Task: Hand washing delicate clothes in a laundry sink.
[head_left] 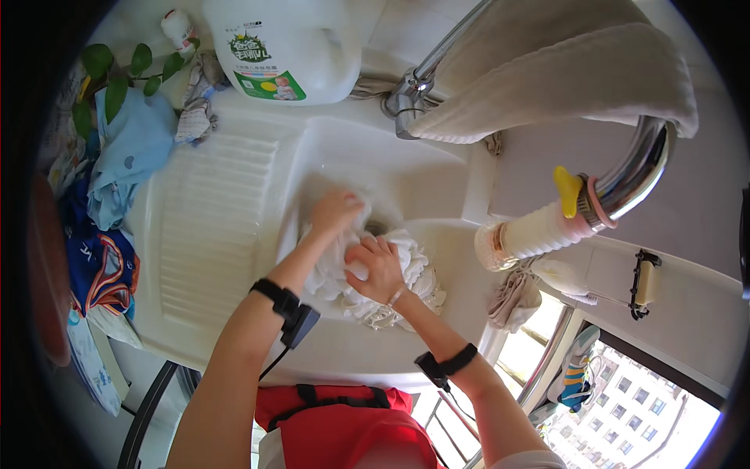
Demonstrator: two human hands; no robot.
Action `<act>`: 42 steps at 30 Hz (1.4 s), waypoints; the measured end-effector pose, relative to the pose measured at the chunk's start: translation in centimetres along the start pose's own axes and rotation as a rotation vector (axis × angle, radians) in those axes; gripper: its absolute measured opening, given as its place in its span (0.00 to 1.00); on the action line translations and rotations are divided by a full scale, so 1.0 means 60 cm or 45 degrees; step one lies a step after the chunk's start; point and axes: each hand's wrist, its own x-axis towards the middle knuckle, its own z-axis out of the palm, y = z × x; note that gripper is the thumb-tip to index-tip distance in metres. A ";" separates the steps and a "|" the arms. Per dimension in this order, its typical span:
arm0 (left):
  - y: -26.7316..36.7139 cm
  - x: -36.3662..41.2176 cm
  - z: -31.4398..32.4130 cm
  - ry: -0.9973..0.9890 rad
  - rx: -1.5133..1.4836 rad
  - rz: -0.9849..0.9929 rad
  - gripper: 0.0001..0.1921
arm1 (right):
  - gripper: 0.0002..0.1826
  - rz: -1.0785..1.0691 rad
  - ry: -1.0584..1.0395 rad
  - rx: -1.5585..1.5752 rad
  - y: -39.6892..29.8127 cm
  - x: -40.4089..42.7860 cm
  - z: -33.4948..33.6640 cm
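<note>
A bunched white garment (415, 251) with lacy or beaded trim along one edge lies in the basin of a white ceramic laundry sink (351, 140). My left hand (335, 212) grips a lifted fold of it near the basin's middle. Just below and to the right, my right hand (378, 271) curls over the cloth, thumb and fingers closed around a fold. The cloth looks wet, with whitish suds about it. Part of a dark drain hole (375, 227) shows beside the hands; the garment covers the area around it.
A ribbed washboard (214, 228) forms the sink's left side. Clothes, including a light blue garment (132, 149), are piled on the left. A large detergent jug (287, 53) stands behind. The chrome faucet (638, 170), draped with a beige towel (562, 82), has a flexible nozzle (527, 234) overhanging the right.
</note>
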 end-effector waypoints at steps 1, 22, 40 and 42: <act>-0.006 -0.019 0.007 -0.278 0.013 0.068 0.19 | 0.18 0.081 0.064 0.405 0.035 -0.020 0.012; -0.089 -0.112 0.124 0.710 0.524 0.131 0.08 | 0.09 0.337 0.379 0.039 0.072 0.026 0.180; -0.014 -0.103 0.026 -0.266 0.865 0.612 0.36 | 0.40 0.981 -0.264 -0.267 0.142 -0.159 -0.018; -0.013 -0.116 0.034 -0.354 0.839 0.440 0.34 | 0.40 0.973 -0.250 -0.239 0.155 -0.162 0.025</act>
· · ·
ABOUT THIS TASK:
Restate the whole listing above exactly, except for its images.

ANSWER BOX:
Task: Hand washing delicate clothes in a laundry sink.
[head_left] 
Demonstrator: two human hands; no robot.
Action `<act>`: 42 steps at 30 Hz (1.4 s), waypoints; the measured end-effector pose, relative to the pose measured at the chunk's start: translation in centimetres along the start pose's own axes and rotation as a rotation vector (axis × angle, radians) in those axes; gripper: its absolute measured opening, given as its place in its span (0.00 to 1.00); on the action line translations and rotations are divided by a full scale, so 1.0 means 60 cm or 45 degrees; step one lies a step after the chunk's start; point and axes: each hand's wrist, its own x-axis towards the middle knuckle, its own z-axis out of the palm, y = z × x; note that gripper is the thumb-tip to index-tip distance in metres. A ";" separates the steps and a "|" the arms. Per dimension in this order, its typical span:
arm0 (left):
  - y: -26.7316..36.7139 cm
  - x: -36.3662..41.2176 cm
  - z: -31.4398..32.4130 cm
  - ry: -0.9973..0.9890 rad
  - rx: -1.5133..1.4836 rad
  - rz: -0.9849..0.9929 rad
  - gripper: 0.0001..0.1921
arm1 (right):
  - gripper: 0.0002..0.1826
  - rz: -1.0785..1.0691 rad
  - ry: -1.0584..1.0395 rad
  - rx: -1.5585..1.5752 rad
  - y: -39.6892..29.8127 cm
  - x: -40.4089..42.7860 cm
  - z: -33.4948..33.6640 cm
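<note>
A bunched white garment (415, 251) with lacy or beaded trim along one edge lies in the basin of a white ceramic laundry sink (351, 140). My left hand (335, 212) grips a lifted fold of it near the basin's middle. Just below and to the right, my right hand (378, 271) curls over the cloth, thumb and fingers closed around a fold. The cloth looks wet, with whitish suds about it. Part of a dark drain hole (375, 227) shows beside the hands; the garment covers the area around it.
A ribbed washboard (214, 228) forms the sink's left side. Clothes, including a light blue garment (132, 149), are piled on the left. A large detergent jug (287, 53) stands behind. The chrome faucet (638, 170), draped with a beige towel (562, 82), has a flexible nozzle (527, 234) overhanging the right.
</note>
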 end-effector waypoints at steps 1, 22, 40 and 42: <act>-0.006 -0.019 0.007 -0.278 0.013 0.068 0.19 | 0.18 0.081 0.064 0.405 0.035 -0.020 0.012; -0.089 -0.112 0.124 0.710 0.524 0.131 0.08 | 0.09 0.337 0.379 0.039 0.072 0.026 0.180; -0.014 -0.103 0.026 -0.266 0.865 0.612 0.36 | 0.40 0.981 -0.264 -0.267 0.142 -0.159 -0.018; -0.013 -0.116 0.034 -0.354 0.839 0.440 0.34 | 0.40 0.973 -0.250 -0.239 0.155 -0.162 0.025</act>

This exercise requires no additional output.